From the records below, copy out exactly the lines from the one containing "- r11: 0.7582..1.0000" to the one containing "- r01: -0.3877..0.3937", both included. Add nothing else.

------ Source material

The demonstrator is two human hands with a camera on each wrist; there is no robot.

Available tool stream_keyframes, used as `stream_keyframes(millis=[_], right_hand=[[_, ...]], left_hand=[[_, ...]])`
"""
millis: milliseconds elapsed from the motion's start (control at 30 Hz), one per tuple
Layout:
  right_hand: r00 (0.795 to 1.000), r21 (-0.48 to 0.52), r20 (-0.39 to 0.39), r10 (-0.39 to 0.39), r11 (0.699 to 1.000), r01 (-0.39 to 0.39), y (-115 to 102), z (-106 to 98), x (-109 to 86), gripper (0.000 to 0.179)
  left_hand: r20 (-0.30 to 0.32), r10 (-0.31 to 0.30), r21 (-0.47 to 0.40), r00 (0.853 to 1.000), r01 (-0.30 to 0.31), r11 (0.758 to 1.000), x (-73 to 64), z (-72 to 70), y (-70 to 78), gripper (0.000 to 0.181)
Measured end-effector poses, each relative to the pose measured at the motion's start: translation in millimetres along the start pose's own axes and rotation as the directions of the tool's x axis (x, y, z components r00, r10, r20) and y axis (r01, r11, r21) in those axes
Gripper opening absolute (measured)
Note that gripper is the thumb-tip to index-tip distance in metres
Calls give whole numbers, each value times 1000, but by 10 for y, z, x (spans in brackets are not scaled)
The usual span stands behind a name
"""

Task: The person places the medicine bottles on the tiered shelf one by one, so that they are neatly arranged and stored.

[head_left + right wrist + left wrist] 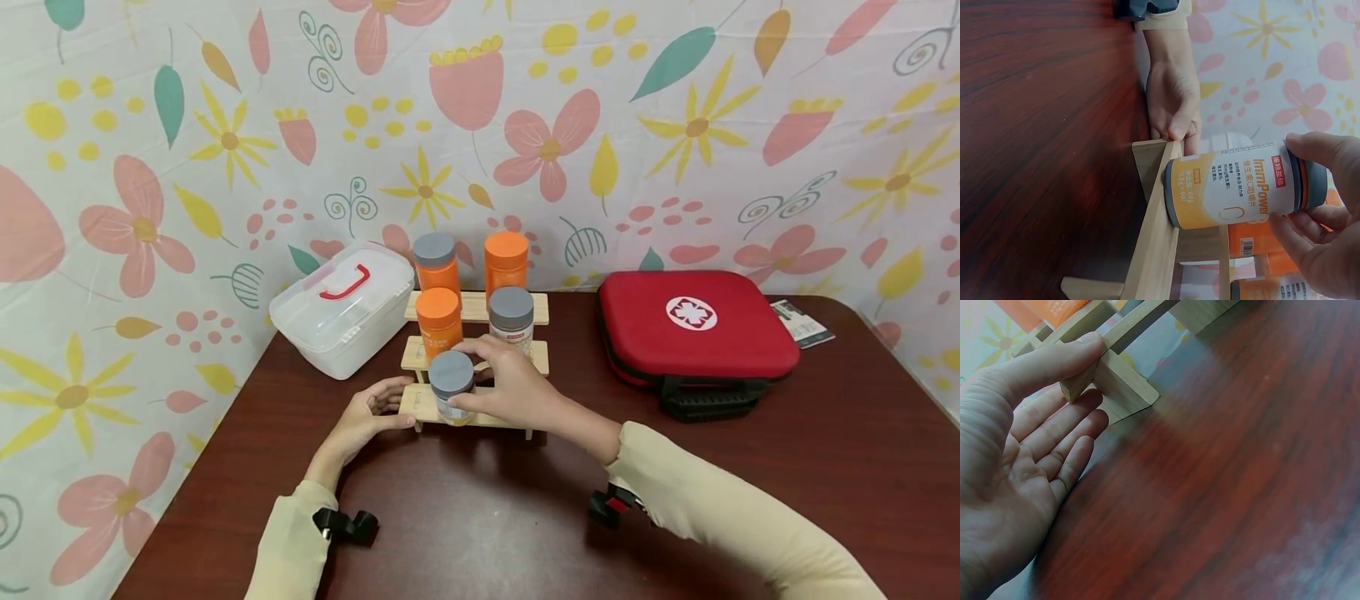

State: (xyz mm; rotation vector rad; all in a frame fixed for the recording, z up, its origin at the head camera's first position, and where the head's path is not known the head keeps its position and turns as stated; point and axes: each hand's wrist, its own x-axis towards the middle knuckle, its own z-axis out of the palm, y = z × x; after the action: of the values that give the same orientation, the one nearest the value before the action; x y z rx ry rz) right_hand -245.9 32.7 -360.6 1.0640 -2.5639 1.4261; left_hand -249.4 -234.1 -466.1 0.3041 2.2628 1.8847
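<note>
My right hand (517, 385) grips a white-and-yellow vitamin C tablet bottle (1235, 187) with a grey lid near its top. The bottle's base is right at the lowest step of a three-tier wooden rack (498, 415), toward the left end. At that end my left hand (360, 421) holds the step, its thumb on the edge and fingers beneath, as the left wrist view shows. On the middle step stand an orange-lidded orange bottle (439, 321) and a grey-lidded white bottle (512, 313). A grey-lidded orange bottle (437, 260) and an orange-lidded one (506, 260) occupy the top step.
Left of the rack sits a clear-white lidded box (330, 333) with a red handle. A red first-aid case (697, 329) lies to the right, a printed card (804, 323) partly behind it. Floral cloth (480, 125) hangs behind the dark wooden table (480, 517).
</note>
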Motion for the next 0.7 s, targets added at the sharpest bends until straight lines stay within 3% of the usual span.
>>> stream_keyframes(millis=[200, 700], right_hand=[[999, -22, -4, 41, 999, -41, 16, 35, 37, 58], [999, -73, -38, 11, 997, -14, 23, 83, 50, 60]], left_hand=[[3, 13, -11, 1000, -13, 1000, 6, -8, -19, 64], [2, 3, 24, 1000, -3, 1000, 3, -15, -17, 62]])
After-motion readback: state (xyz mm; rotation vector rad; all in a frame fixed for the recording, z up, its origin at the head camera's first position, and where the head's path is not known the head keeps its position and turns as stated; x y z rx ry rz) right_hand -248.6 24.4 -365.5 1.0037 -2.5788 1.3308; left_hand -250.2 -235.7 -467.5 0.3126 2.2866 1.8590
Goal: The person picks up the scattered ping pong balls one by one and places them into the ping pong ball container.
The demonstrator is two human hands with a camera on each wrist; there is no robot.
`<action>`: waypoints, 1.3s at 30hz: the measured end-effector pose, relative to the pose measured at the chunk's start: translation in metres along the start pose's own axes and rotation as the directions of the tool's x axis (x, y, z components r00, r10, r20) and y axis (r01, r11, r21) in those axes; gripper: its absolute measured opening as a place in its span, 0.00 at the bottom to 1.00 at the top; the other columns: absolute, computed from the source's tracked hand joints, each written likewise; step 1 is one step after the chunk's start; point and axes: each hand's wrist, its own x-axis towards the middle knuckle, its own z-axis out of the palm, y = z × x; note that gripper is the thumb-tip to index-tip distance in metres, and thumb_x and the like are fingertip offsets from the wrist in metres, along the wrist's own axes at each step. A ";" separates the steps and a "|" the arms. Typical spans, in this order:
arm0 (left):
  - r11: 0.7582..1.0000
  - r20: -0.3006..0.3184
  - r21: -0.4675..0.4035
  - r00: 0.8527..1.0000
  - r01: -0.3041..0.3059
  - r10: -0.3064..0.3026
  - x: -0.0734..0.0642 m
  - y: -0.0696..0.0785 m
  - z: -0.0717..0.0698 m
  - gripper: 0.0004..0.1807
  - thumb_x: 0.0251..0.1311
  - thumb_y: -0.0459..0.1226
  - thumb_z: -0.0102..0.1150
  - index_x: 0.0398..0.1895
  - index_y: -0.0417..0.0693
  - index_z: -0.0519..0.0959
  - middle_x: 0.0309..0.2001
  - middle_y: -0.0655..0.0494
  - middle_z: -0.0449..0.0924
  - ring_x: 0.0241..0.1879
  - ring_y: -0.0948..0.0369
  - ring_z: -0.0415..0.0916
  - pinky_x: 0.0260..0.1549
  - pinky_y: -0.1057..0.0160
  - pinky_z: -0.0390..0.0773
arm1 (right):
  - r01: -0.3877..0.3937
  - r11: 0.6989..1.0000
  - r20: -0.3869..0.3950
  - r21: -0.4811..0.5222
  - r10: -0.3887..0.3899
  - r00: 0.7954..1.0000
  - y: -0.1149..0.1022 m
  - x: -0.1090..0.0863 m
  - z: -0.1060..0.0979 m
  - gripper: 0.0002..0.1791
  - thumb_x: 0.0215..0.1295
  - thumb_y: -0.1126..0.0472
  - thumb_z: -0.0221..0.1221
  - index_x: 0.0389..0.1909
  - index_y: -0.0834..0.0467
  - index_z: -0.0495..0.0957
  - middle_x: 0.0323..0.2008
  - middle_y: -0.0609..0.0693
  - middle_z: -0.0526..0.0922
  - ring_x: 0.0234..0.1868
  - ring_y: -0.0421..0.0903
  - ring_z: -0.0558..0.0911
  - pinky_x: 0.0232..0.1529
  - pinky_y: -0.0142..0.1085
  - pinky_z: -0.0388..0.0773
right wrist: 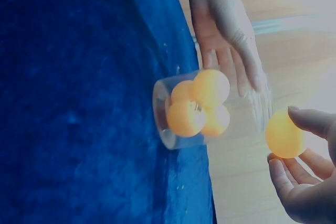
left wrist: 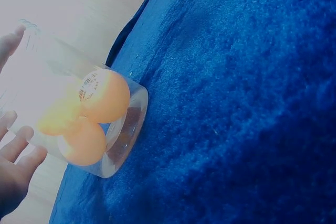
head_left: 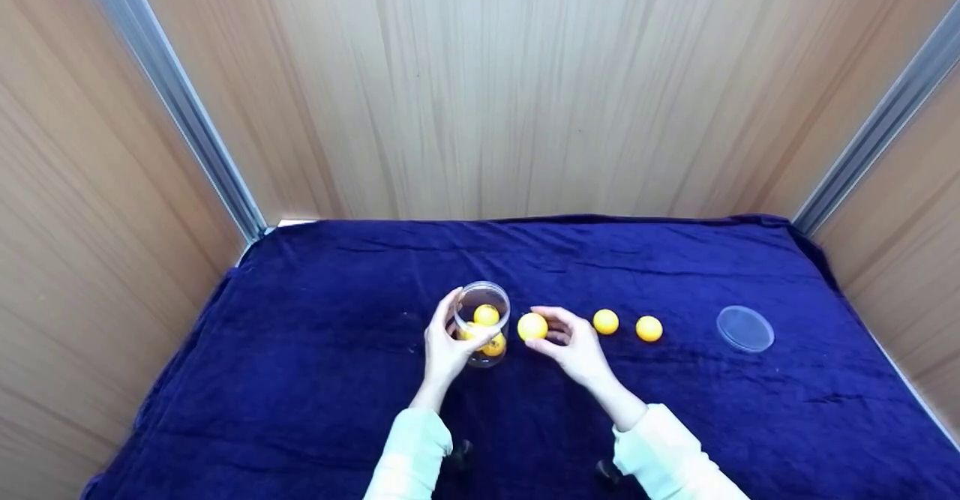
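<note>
My left hand [head_left: 445,346] grips a clear plastic jar [head_left: 480,295] around its side, thumb at the near side and fingers at the far side. The jar's mouth is uncovered. Inside it lie several orange table tennis balls [right wrist: 211,88], one with printed marks visible in the left wrist view. My right hand [head_left: 579,344] pinches another table tennis ball [head_left: 532,327] between thumb and fingertips, just right of the jar. In the right wrist view this held ball is level with the jar's rim [right wrist: 265,103], beside it.
Two loose table tennis balls, a nearer one [head_left: 605,321] and a farther one [head_left: 649,328], lie right of my right hand. Farther right is a clear round lid [head_left: 745,328] flat on the dark blue cloth [head_left: 300,380]. Wooden panels [head_left: 525,95] enclose the back and sides.
</note>
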 end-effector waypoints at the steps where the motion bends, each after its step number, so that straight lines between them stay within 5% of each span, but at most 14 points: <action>1: 1.000 0.000 0.001 1.000 0.001 -0.001 0.000 0.000 0.000 0.41 0.30 0.27 0.72 0.54 0.29 0.65 0.50 0.32 0.70 0.52 0.41 0.66 0.47 0.44 0.66 | 0.007 1.000 0.001 0.000 -0.007 1.000 -0.001 0.001 0.002 0.22 0.44 0.78 0.62 0.44 0.78 0.70 0.44 0.70 0.74 0.43 0.61 0.75 0.42 0.45 0.74; 17: 0.999 0.004 -0.021 0.999 0.033 -0.033 0.000 -0.001 0.001 0.42 0.31 0.30 0.73 0.56 0.30 0.65 0.51 0.33 0.69 0.53 0.42 0.65 0.49 0.44 0.65 | 0.016 0.998 -0.013 0.055 -0.015 1.000 -0.012 0.020 0.023 0.22 0.44 0.78 0.62 0.43 0.79 0.70 0.42 0.69 0.75 0.41 0.62 0.75 0.42 0.49 0.72; 30: 1.000 0.001 -0.006 1.000 -0.024 0.024 0.000 -0.002 0.001 0.40 0.32 0.28 0.72 0.54 0.29 0.65 0.50 0.33 0.70 0.51 0.41 0.66 0.47 0.47 0.68 | 0.043 0.998 -0.014 0.050 -0.042 0.999 -0.016 0.036 0.039 0.21 0.43 0.78 0.63 0.42 0.78 0.71 0.39 0.70 0.76 0.39 0.63 0.76 0.41 0.53 0.72; 39: 1.000 0.000 -0.016 1.000 0.018 -0.018 0.001 -0.002 0.000 0.41 0.31 0.28 0.72 0.55 0.30 0.65 0.52 0.35 0.69 0.52 0.41 0.65 0.48 0.43 0.66 | 0.035 0.999 -0.031 0.038 -0.034 0.999 -0.014 0.039 0.046 0.21 0.44 0.76 0.63 0.42 0.78 0.71 0.38 0.71 0.76 0.37 0.64 0.76 0.40 0.56 0.70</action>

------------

Result of this task:
  - r11: 0.7582..1.0000
  - r20: -0.3006..0.3184
  - r21: -0.4675..0.4035
  - r00: 0.8527..1.0000
  - r01: -0.3041..0.3059
  - r10: -0.3064..0.3026
  - x: -0.0734..0.0642 m
  - y: -0.0696..0.0785 m
  - z: -0.0717..0.0698 m
  - gripper: 0.0004..0.1807
  - thumb_x: 0.0251..0.1311
  - thumb_y: -0.0459..0.1226
  - thumb_z: -0.0102..0.1150
  - index_x: 0.0398..0.1895
  - index_y: -0.0417..0.0693
  - index_z: -0.0519..0.0959
  - middle_x: 0.0309..0.2001
  - middle_y: -0.0655..0.0494
  - middle_z: -0.0449..0.0924
  - ring_x: 0.0241..0.1879
  - ring_y: -0.0948..0.0369
  - ring_z: -0.0415..0.0916
  - pinky_x: 0.0260..0.1549
  - pinky_y: -0.1057..0.0160
  - pinky_z: -0.0390..0.0773
arm1 (right):
  - r01: -0.3877..0.3937

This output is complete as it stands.